Those that have taken a vow of abstinence aside, most of those still breathing crave some solo travel romance. A recent article explaining that travellers have increased sex appeal will be welcome news then. Imagine that, every passport stamp makes the owner seem more attractive to the opposite sex, even the most romantically challenged can have the sexual magnetism of a film or sports star.
Collecting passport stamps has taken on a new relevance, being well-travelled can help those with breath capable of peeling paint find a partner. Having a comprehensive travel résumé will apparently enable Shrek lookalikes to become romantically entangled with a string of stunning babes or handsome hunks.
Married couples or those that travel with partners will find this less appealing than travel alone types for obvious reasons, couples have hopefully already found their soul mate. Solo travellers however will be greatly relieved to discover they’ve reached apex status in the sexual desirability stakes, especially those with over developed forearms and digits.
It seems to suggest some ways in which all these new sex symbols can best capitalise on their newly discovered appeal. Offering some tongue in cheek strategies to avoid it becoming a problem and not a blessing.
Dropping the bombshell
This is tricky, picking the right moment to make the local hottie aware of this extensive travel experience requires a degree of care. Blurting out “I’ve visited over 100 countries” before asking if the seat next to them is free is unlikely to produce the desired result. After several minutes of small talk dropping a full passport may seem like a good ploy but by then the halitosis or Shrek-like appearance may already have driven them to distraction elsewhere.
This emphasises the need to tell them of the travellers journeying prowess early in the meeting, dropping it quickly into the conversation soon after the greeting will hopefully avoid an early “goodbye”

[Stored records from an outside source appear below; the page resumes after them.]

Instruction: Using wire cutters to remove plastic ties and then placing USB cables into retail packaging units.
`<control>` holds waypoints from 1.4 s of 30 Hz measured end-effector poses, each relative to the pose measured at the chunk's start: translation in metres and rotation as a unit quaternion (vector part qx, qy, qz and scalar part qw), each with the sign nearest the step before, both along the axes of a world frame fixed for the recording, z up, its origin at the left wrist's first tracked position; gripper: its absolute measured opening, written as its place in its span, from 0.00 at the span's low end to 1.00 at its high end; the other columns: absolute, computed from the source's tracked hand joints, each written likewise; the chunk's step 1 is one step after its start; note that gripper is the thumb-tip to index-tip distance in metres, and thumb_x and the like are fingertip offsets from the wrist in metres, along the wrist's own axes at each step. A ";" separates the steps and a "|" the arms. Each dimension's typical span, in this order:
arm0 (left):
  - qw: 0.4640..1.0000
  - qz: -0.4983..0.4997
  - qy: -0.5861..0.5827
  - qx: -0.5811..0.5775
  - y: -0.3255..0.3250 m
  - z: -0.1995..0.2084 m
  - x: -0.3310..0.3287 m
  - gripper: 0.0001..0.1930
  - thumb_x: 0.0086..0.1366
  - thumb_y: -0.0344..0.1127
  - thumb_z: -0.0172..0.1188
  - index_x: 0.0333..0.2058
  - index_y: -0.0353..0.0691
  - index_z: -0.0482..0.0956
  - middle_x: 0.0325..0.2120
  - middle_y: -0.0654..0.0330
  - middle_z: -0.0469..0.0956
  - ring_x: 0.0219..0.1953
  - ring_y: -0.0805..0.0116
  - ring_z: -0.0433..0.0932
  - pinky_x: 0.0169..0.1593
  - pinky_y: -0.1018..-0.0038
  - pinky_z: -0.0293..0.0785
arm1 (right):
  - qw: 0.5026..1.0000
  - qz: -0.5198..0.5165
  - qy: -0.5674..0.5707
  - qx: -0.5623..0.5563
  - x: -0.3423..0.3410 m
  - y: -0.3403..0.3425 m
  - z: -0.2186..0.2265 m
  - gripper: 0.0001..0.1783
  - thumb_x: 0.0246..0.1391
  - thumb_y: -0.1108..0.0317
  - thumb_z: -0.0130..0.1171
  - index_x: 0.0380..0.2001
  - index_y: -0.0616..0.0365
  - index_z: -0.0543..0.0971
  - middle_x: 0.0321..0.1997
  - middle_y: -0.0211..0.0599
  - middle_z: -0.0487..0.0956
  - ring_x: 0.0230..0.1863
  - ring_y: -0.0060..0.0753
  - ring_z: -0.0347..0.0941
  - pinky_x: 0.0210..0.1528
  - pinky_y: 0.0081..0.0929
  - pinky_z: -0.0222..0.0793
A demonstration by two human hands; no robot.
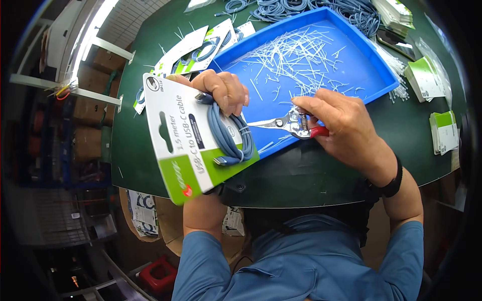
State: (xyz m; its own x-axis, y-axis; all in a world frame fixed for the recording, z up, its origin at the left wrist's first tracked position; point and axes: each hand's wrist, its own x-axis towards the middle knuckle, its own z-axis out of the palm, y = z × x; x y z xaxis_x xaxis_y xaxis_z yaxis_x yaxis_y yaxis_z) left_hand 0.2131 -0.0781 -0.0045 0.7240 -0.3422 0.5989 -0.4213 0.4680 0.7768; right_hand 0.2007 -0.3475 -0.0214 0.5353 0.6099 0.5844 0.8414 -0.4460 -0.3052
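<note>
My left hand (221, 90) grips the upper edge of a white and green packaging card (175, 135), holding it tilted above the table's near edge. A coiled blue-grey cable (224, 133) lies on the card, bound to it by thin white ties. In my right hand (346, 120) is a pair of red-handled snips (296, 124) with a visible spring. Their narrow tips reach the right side of the cable coil, close to a tie. Whether the blades touch the tie I cannot tell. Behind both hands, a blue tray (351, 55) holds loose white tie pieces (296, 55).
Several carded cables (201, 50) lie at the far left of the green table (135, 155). Loose cables (296, 10) are heaped at the back. Card stacks (427, 80) and a bundle of white ties (399, 75) sit right of the tray. A red stool (158, 276) stands below left.
</note>
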 end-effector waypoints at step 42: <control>0.965 -0.072 0.073 -0.243 -0.003 -0.033 0.009 0.35 0.83 0.58 0.25 0.31 0.42 0.76 0.20 0.63 0.69 0.27 0.66 0.70 0.42 0.62 0.72 | 0.953 0.065 0.232 0.186 -0.017 0.035 0.002 0.17 0.54 0.76 0.73 0.43 0.61 0.76 0.30 0.34 0.82 0.31 0.24 0.82 0.36 0.23 0.77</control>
State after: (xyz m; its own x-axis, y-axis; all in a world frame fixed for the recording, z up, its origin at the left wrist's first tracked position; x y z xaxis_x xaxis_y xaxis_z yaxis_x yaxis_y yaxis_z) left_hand 0.2223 -0.0807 -0.0372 0.7786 -0.1509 0.6091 -0.2266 0.8375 0.4972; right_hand 0.1837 -0.3125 -0.0190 0.7224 0.4859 0.4920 0.6184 -0.1356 -0.7740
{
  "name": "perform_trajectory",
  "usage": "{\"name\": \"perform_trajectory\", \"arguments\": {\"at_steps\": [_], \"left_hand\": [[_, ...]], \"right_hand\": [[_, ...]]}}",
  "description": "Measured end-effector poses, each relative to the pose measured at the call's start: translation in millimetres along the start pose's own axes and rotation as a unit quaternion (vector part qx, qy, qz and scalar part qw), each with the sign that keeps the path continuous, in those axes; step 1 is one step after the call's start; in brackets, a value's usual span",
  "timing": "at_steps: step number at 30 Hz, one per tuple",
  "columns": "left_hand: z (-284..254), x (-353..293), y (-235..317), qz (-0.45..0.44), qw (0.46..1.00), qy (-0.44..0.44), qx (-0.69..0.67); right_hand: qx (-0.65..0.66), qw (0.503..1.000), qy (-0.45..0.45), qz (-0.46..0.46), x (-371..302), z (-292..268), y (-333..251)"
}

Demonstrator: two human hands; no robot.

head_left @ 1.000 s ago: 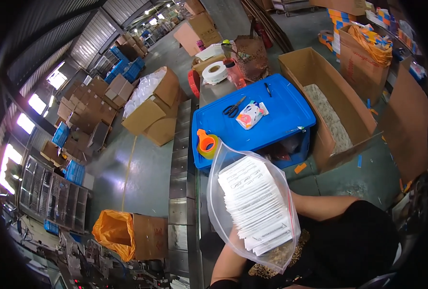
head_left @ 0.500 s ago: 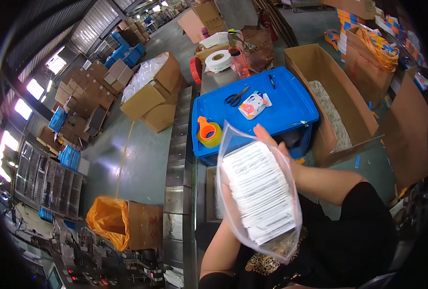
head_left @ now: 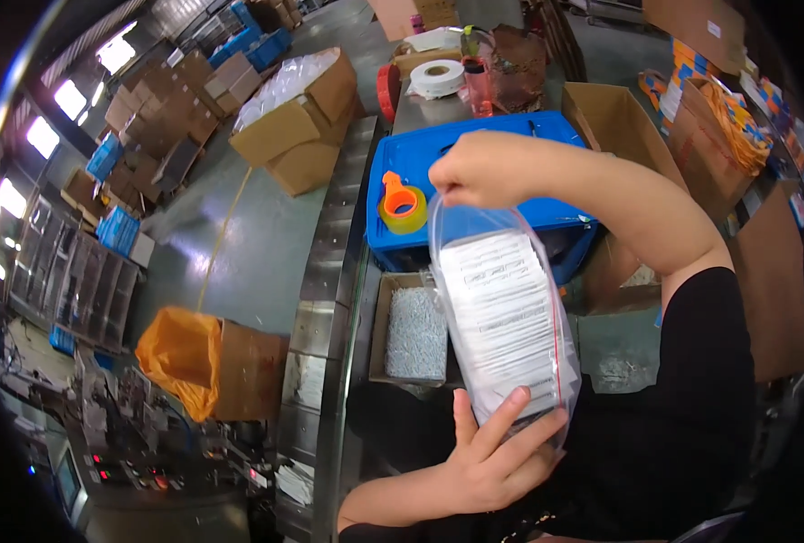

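A clear plastic bag (head_left: 551, 344) holds a stack of white printed paper slips (head_left: 501, 308), with a red line along its right side. My right hand (head_left: 481, 169) is closed on the bag's upper edge, fingers pinched together above the blue lid. Lower down, my left hand (head_left: 501, 457) lies against the bag's bottom end with its fingers spread over the front. The bag leans in front of my body. Beyond it is a blue plastic box (head_left: 400, 154), bearing a tape roll in an orange and yellow dispenser (head_left: 403, 206); my right hand and forearm cover part of its lid.
A small carton (head_left: 417, 330) with pale fine contents stands left of the bag. Farther left are a metal conveyor (head_left: 322, 271) and a carton with an orange liner (head_left: 185, 357). Right lies a long open carton (head_left: 623, 127). A white roll (head_left: 437, 77) sits behind the box.
My right hand has moved from the bag's right side to its top edge. My left hand has come from beneath onto the lower front. The view has shifted, revealing the small carton.
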State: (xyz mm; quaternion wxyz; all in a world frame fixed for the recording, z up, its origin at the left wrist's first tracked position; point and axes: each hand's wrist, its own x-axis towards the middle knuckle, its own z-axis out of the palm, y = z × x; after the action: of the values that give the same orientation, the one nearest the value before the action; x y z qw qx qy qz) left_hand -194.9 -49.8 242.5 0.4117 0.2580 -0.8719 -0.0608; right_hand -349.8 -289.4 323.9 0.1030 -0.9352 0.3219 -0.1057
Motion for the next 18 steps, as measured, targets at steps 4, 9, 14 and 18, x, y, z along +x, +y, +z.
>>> {"name": "perform_trajectory", "arguments": {"at_steps": [4,9,14,18], "left_hand": [[-47.4,-14.8,-10.1,-0.022,0.989,0.057,0.132],[-90.4,-42.3,-16.4,-0.181,0.964,0.041,0.189],[-68.5,-107.9,-81.4,-0.283,0.943,0.014,0.172],[-32.2,-175.8,-141.3,-0.379,0.913,0.003,0.152]], "right_hand": [[0.000,0.998,0.042,-0.052,23.6,-6.4,-17.7],[0.046,0.998,0.027,-0.025,66.6,-5.7,-32.8],[0.030,0.995,-0.092,-0.026,102.7,80.2,0.3],[0.021,0.991,-0.131,0.023,126.5,186.2,36.2]]}}
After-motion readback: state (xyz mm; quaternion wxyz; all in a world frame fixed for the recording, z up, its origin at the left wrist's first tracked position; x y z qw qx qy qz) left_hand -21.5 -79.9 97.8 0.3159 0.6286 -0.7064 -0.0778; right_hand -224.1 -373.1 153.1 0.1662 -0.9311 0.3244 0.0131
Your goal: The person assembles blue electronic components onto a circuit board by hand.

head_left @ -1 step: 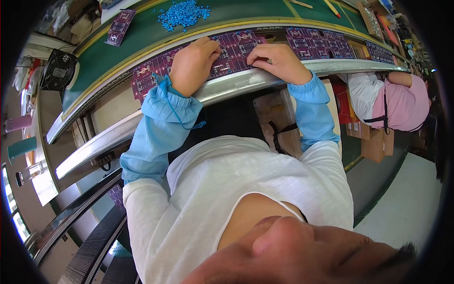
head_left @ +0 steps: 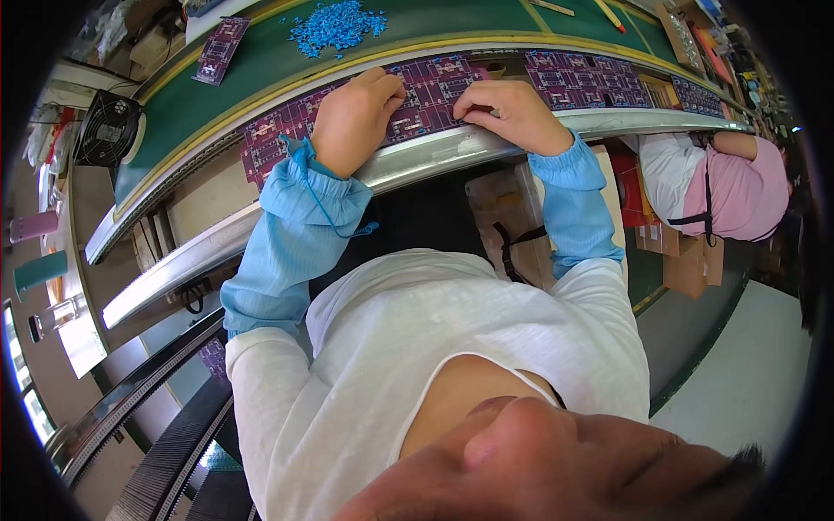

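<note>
A long purple circuit board panel (head_left: pixel 426 91) lies along the metal rail (head_left: pixel 434 149) in front of me. Over its middle my left hand (head_left: pixel 358 120) is closed, fingers curled down against the board; its fingertips are partly hidden. Thumb and forefinger of my right hand (head_left: pixel 512 113) are pinched together at the panel's right part, close to the rail. Anything held in either hand is too small or too hidden to name. Blue sleeve covers (head_left: pixel 313 221) wrap both forearms, and a blue coiled cord hangs from my left wrist.
Beyond the panel, small blue parts (head_left: pixel 337 28) lie heaped on the green bench (head_left: pixel 452 22). A single purple board (head_left: pixel 221 50) rests at the far left, near a black fan (head_left: pixel 109 128). More purple boards (head_left: pixel 582 80) continue rightward along the rail. A co-worker in pink (head_left: pixel 738 187) is at the right.
</note>
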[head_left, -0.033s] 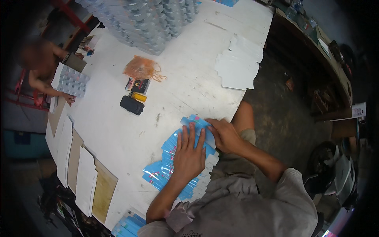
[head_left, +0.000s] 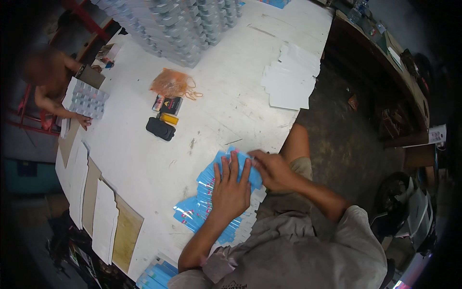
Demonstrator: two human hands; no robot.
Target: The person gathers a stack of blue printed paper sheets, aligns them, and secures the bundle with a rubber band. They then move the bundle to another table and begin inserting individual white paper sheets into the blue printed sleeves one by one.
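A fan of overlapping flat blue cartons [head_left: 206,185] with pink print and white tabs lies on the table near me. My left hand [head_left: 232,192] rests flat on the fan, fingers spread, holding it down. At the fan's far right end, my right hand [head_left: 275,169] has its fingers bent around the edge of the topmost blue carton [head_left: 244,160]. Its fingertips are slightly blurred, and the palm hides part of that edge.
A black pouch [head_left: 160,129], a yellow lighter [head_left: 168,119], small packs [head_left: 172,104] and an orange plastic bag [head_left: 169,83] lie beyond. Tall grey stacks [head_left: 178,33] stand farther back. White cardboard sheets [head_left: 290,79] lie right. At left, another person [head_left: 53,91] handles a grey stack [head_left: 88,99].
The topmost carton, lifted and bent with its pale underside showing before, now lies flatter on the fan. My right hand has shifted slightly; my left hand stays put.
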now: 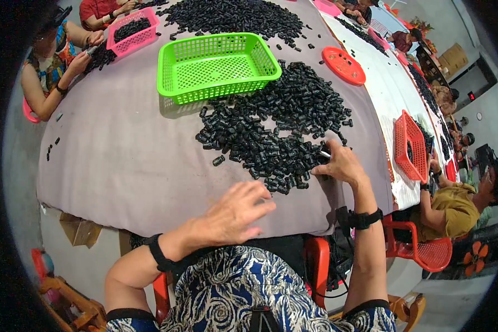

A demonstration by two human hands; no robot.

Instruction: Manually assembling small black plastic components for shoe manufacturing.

Once the bait is taken, travel anecdotes may be liberally woven into the conversation to keep them on the hook. Outright lying needs avoiding, however believable embellishment encouraged, exaggeration possibly a great aphrodisiac.
Destination quality, also seems important, as the quantity. Maybe one visit to the Antarctic equates to two visits to Paris and a whole year in Stockton-upon-Tees? A camping trip in the Okavango Delta is probably also sexier than a couple of nights under canvas in the South Downs.
Dealing with Success
Assuming that the strategy is successful, it will be necessary to deal with this newly discovered sexual magnetism. The first and most obvious challenge is finding a suitable place to profit from this success, hotel rooms are convenient, hostel dormitories are not. Often a difficult choice needs making, between finding some alone time or upsetting all the other dorm guests. Only those that not only look like Shrek, but have his disposition and appearance will be able to ignore the displeasure their frequent romantic liaisons will undoubtedly create.
There is also the ‘safe sex’ decision, condom or not to condom. Safe sex is not an unnatural act with a valuables storage facility or a clandestine liaison on the floor to avoid falling from a dormitory bunk bed. Maybe now would be a good time to seek a sponsorship deal with Durex, saving a fortune in rubber purchases in future. I’ve been caught out; mentioning safe sex has only been an excuse to make some bad jokes!
Groupies or Stalkers
At some point all these passport stamps and the travellers portfolio will become so extensive that they may need lessons in self-defence to fight off potential partners. Each extra ink blot adding to their attractiveness however becoming a sex symbol may become overwhelming and actually become difficult to deal with. The idea of groupies probably appeals to many a solo traveller but magazine composite messages or bunny boilers may not seem so appealing.
The idea of threesomes and beach swinging parties, throwing passports into a pile and picking them out at random should probably remain a fantasy. Solo travel maybe sexy but those that travel are unlikely to ever become super appealing. Shrek has become a favourite film character but heart-throb he is not. Regardless of how well-travelled he becomes only Princess Fiona will ever want his babies.
I’ve run out of even remotely amusing things to say on this topic, ok maybe not but for the sake of decency and concise posting it’s time to close. It’s probably obvious that I’m not totally convinced about the degree of sexual attraction travelling provides, like most things attitude seems more relevant. Just in case though, I’m off to forge some extra passport stamps.